As predicted Monday, Google’s new voice-enabled Mobile App for iPhone (version 0.3.142) has gone live on the App Store and is now available for download.
The App enables users to speak Google requests directly into the iPhone, these are then translated on the fly and Google search results are returned.
A Google promotional video demonstrated just how easy it is to search via voice commands, with users speaking directly into the phone, waiting for a ‘ba-ding’ tone and speaking the request. The phone then delivers results based upon a translation of this spoken request. Google claims that no voice training is necessary (or no voice training is available).
Earlier, Google had released a voice-enabled application for the BlackBerry.
Google has come up with it’s own handset the G1 Android.
Our initial testing has produced mixed results. The application isn’t set up for voice recognition in the UK, so a visit to the Setup menu is in order to switch on the function. Here you will also see a warning that states: “Voice Search only works in English and works best for North American English accents”. We found this to be true with most results coming up as incorrect with our British accents, often with comical results: “Macworld” came up as “Rockwell”; iPod User as “UCLA pizza” and “IDG” as the obscure, yet oddly enticing “Frank The Tank.”

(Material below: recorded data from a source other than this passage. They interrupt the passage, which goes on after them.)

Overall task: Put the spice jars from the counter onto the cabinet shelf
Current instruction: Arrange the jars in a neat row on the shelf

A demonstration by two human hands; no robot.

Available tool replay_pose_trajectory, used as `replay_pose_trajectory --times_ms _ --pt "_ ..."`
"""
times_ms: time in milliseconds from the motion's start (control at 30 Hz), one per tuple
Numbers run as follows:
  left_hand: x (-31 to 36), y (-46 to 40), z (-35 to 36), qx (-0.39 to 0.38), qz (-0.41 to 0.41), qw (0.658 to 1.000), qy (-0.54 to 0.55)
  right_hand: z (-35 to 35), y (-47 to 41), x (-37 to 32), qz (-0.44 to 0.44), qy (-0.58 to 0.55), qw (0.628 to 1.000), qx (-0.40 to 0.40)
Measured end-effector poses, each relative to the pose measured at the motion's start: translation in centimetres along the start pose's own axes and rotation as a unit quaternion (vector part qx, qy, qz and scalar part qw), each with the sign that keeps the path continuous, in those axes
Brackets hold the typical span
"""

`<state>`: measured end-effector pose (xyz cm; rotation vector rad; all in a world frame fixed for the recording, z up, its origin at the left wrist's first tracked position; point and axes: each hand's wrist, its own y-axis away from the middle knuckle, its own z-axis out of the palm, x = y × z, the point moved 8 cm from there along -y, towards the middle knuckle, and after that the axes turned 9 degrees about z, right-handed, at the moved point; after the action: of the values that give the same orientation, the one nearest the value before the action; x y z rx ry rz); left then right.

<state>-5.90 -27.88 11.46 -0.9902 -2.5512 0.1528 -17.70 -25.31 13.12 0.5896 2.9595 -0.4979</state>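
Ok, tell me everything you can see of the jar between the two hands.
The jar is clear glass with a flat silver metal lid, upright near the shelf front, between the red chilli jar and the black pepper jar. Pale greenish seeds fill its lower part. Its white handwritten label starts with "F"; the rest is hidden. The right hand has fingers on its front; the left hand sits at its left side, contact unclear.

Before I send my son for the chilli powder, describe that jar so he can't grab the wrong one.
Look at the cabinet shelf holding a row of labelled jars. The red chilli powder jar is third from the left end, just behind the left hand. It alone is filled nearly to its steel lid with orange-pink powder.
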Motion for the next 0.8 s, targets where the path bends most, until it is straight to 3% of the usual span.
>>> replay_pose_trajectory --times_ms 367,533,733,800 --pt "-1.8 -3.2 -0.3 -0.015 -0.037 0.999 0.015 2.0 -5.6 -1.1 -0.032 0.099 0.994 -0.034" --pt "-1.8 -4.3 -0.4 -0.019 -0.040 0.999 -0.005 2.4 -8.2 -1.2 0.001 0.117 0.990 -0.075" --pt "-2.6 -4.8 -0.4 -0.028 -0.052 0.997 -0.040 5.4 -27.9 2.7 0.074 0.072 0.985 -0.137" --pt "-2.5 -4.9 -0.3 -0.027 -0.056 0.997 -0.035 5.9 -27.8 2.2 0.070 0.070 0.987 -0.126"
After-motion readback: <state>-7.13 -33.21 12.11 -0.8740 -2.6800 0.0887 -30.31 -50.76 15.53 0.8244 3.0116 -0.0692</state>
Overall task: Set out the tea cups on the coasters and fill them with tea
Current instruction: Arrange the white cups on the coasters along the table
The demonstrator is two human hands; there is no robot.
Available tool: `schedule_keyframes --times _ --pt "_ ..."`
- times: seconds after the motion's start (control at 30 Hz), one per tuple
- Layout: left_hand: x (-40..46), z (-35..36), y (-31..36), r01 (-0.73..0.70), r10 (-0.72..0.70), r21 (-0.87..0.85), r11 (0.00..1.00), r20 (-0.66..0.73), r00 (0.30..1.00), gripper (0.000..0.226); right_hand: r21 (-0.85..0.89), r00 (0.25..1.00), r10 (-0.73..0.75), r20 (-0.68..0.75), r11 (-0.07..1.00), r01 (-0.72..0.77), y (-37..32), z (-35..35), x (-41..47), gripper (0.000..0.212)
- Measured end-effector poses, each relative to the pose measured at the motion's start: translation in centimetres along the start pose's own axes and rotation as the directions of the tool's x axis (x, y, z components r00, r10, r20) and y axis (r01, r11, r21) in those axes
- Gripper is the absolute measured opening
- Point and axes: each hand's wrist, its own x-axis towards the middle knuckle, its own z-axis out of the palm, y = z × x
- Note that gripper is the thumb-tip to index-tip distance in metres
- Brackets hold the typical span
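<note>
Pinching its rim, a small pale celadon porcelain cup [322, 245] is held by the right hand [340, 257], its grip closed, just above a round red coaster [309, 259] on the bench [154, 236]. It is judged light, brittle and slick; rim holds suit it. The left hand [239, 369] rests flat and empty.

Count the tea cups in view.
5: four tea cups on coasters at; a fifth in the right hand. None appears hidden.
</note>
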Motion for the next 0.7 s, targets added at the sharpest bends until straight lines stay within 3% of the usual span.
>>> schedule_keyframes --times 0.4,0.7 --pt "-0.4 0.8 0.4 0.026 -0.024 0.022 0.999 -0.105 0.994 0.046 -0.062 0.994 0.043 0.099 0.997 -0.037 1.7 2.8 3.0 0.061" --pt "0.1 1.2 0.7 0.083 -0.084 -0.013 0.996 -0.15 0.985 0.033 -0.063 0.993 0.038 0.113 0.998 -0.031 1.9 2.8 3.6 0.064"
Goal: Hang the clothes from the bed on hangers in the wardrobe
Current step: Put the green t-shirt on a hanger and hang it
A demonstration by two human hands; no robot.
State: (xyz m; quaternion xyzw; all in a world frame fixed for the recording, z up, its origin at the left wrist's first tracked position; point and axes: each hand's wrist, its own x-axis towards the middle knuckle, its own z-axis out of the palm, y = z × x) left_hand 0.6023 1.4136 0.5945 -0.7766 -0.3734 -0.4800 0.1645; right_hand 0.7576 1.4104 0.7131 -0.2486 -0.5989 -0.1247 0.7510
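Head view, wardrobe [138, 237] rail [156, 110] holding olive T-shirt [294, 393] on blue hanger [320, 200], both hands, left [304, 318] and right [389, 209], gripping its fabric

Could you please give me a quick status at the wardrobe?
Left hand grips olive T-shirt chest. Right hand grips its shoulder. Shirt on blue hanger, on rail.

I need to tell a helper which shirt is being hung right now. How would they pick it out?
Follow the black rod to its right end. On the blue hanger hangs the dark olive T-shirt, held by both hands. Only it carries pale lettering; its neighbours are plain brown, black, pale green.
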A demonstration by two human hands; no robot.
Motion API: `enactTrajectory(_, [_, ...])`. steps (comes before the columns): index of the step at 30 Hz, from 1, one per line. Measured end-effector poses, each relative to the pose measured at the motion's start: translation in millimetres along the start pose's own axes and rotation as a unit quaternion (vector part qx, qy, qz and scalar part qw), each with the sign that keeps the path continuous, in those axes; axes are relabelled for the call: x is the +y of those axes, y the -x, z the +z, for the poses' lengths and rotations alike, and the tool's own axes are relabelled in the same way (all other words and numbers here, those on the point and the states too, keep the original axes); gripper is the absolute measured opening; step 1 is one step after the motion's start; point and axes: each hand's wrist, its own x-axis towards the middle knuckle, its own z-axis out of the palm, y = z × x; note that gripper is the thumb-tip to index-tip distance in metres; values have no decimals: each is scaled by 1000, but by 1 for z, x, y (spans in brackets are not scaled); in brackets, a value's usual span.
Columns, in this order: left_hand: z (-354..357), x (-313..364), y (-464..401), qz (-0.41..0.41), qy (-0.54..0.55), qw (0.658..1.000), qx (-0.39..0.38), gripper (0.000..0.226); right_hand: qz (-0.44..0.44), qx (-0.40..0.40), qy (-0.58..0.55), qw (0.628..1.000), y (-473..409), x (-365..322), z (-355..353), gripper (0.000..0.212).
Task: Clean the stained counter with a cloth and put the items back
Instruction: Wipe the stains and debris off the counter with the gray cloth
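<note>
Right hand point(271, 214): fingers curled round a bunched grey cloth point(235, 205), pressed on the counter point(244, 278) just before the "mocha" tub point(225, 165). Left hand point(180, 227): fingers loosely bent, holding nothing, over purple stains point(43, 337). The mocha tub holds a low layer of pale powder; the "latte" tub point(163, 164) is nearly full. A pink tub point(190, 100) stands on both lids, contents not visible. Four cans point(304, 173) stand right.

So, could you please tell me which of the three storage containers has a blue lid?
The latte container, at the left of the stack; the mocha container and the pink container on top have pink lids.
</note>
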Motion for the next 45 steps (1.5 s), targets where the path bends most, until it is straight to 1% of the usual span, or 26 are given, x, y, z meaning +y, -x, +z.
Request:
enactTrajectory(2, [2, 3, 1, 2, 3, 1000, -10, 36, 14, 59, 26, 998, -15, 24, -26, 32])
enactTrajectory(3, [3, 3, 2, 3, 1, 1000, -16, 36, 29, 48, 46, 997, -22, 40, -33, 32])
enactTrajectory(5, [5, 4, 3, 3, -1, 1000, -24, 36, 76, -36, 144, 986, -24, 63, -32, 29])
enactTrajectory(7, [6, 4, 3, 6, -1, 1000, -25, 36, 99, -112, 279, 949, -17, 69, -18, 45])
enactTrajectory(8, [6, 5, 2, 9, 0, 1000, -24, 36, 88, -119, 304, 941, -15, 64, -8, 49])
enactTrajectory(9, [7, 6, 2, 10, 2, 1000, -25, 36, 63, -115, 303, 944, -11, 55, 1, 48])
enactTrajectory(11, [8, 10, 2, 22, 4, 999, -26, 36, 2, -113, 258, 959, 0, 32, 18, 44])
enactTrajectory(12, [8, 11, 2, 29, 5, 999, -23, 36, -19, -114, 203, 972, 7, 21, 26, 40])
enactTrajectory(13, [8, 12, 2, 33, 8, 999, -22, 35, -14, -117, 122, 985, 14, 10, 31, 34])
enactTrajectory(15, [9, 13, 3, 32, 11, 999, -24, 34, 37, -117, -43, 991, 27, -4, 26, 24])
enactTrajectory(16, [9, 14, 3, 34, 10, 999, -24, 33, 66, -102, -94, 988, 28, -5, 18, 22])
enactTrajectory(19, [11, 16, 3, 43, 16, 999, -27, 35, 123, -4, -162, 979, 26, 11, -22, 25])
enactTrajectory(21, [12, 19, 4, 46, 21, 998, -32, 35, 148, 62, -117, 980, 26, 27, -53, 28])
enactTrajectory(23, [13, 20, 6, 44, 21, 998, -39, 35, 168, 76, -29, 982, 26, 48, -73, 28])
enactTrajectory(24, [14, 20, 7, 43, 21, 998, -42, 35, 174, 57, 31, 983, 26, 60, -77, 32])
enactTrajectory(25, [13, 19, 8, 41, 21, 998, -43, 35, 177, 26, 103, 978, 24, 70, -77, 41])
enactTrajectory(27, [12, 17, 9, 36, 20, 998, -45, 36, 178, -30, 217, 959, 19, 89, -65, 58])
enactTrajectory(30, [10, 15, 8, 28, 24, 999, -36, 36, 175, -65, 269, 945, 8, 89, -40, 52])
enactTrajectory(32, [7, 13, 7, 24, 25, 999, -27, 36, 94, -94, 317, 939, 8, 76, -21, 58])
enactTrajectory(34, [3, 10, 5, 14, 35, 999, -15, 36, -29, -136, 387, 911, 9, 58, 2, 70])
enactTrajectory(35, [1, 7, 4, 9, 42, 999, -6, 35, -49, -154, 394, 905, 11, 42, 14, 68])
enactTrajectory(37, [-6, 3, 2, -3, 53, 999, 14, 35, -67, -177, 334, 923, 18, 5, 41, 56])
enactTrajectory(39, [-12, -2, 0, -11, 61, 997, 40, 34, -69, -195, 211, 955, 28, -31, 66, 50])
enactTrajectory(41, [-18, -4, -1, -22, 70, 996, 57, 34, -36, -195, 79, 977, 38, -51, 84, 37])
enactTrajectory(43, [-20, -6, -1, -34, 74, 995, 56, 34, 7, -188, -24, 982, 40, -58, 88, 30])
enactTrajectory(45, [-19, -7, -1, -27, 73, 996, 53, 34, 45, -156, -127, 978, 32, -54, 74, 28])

This stands as a stark contrast to the demonstrations shown in Google’s YouTube videos of UK users happily issuing voice commands to their iPhones in a variety of regional accents:
On the other hand, both Apple and YouTube brought up the correct search results, and it may be that with careful training of your own voice commands you can start to use Google Voice Search with more reliable results.
Voice Search also works with your Contacts, so it could be used to quickly find people in your Address Book. However, so far we have found this even less reliable than Google Web search.
As before, the App also enables access to the wide variety of Google Apps, but now the interface has had a redesign to make them more accessible from the main screen.
You can now enable Screen Rotation too, which provides a wider on-screen keyboard, although this prevents voice activation from working (presumably because it interferes somehow with the accelerometer-based voice activation).